ABOUT THIS TASK
Aim for an exact copy of the listing, without any images.

——————

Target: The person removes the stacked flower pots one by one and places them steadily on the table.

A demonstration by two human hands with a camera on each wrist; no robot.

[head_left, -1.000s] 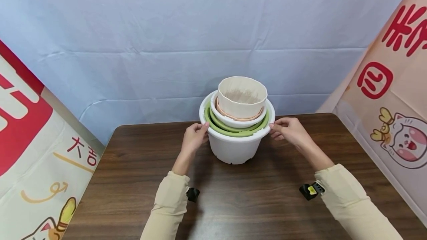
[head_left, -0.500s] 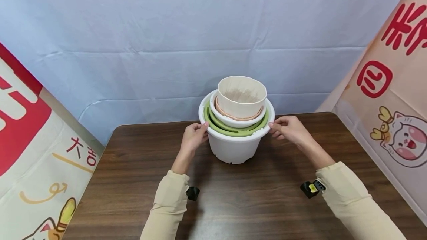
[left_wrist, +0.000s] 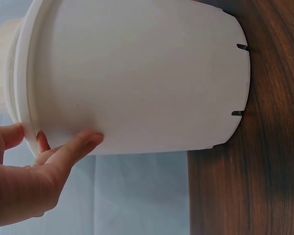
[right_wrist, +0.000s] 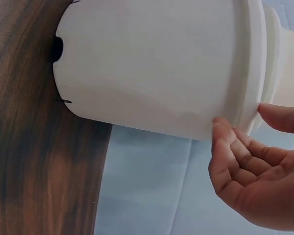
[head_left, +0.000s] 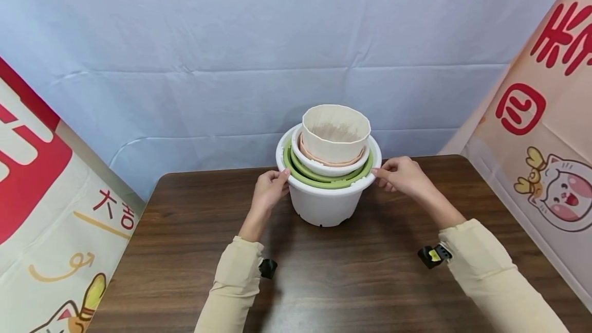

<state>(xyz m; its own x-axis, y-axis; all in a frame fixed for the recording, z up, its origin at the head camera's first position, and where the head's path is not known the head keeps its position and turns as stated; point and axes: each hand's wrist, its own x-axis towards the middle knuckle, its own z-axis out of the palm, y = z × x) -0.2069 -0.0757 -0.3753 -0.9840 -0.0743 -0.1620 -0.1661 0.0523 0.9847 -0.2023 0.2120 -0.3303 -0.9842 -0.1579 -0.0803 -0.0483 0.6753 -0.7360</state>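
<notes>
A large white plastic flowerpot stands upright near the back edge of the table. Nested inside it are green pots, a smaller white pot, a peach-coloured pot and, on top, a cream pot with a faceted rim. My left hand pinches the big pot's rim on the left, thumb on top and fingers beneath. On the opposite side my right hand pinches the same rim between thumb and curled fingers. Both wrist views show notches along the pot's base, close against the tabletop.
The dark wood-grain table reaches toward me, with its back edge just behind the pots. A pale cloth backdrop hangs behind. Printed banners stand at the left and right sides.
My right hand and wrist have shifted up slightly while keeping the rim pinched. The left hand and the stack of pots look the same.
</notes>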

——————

RESULT FOR THIS TASK
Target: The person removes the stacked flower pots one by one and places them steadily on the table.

A demonstration by two human hands with a camera on each wrist; no robot.

[head_left, -1.000s] 
[head_left, -0.500s] 
[left_wrist, +0.000s] 
[right_wrist, +0.000s] 
[head_left, +0.000s] 

<state>(xyz m; its own x-axis, y-axis; all in a frame fixed for the recording, z up, its origin at the head camera's first position, and where the head's path is not known the head keeps its position and turns as stated; point and axes: each hand's wrist, its own x-axis towards the middle knuckle, its own z-axis out of the palm, y = z × x) -0.2069 -0.0757 -0.3753 -0.9840 -0.0743 -0.1620 -0.1661 0.0523 0.9847 -0.2023 0.2120 -0.3303 -0.9842 -0.1579 -0.0803 -0.0483 0.6753 -0.7360</state>
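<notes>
A large white plastic flowerpot stands upright near the back edge of the table. Nested inside it are green pots, a smaller white pot, a peach-coloured pot and, on top, a cream pot with a faceted rim. My left hand pinches the big pot's rim on the left, thumb on top and fingers beneath. On the opposite side my right hand pinches the same rim between thumb and curled fingers. Both wrist views show notches along the pot's base, close against the tabletop.
The dark wood-grain table reaches toward me, with its back edge just behind the pots. A pale cloth backdrop hangs behind. Printed banners stand at the left and right sides.
My right hand and wrist have shifted up slightly while keeping the rim pinched. The left hand and the stack of pots look the same.
</notes>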

Output for this exercise is now complete.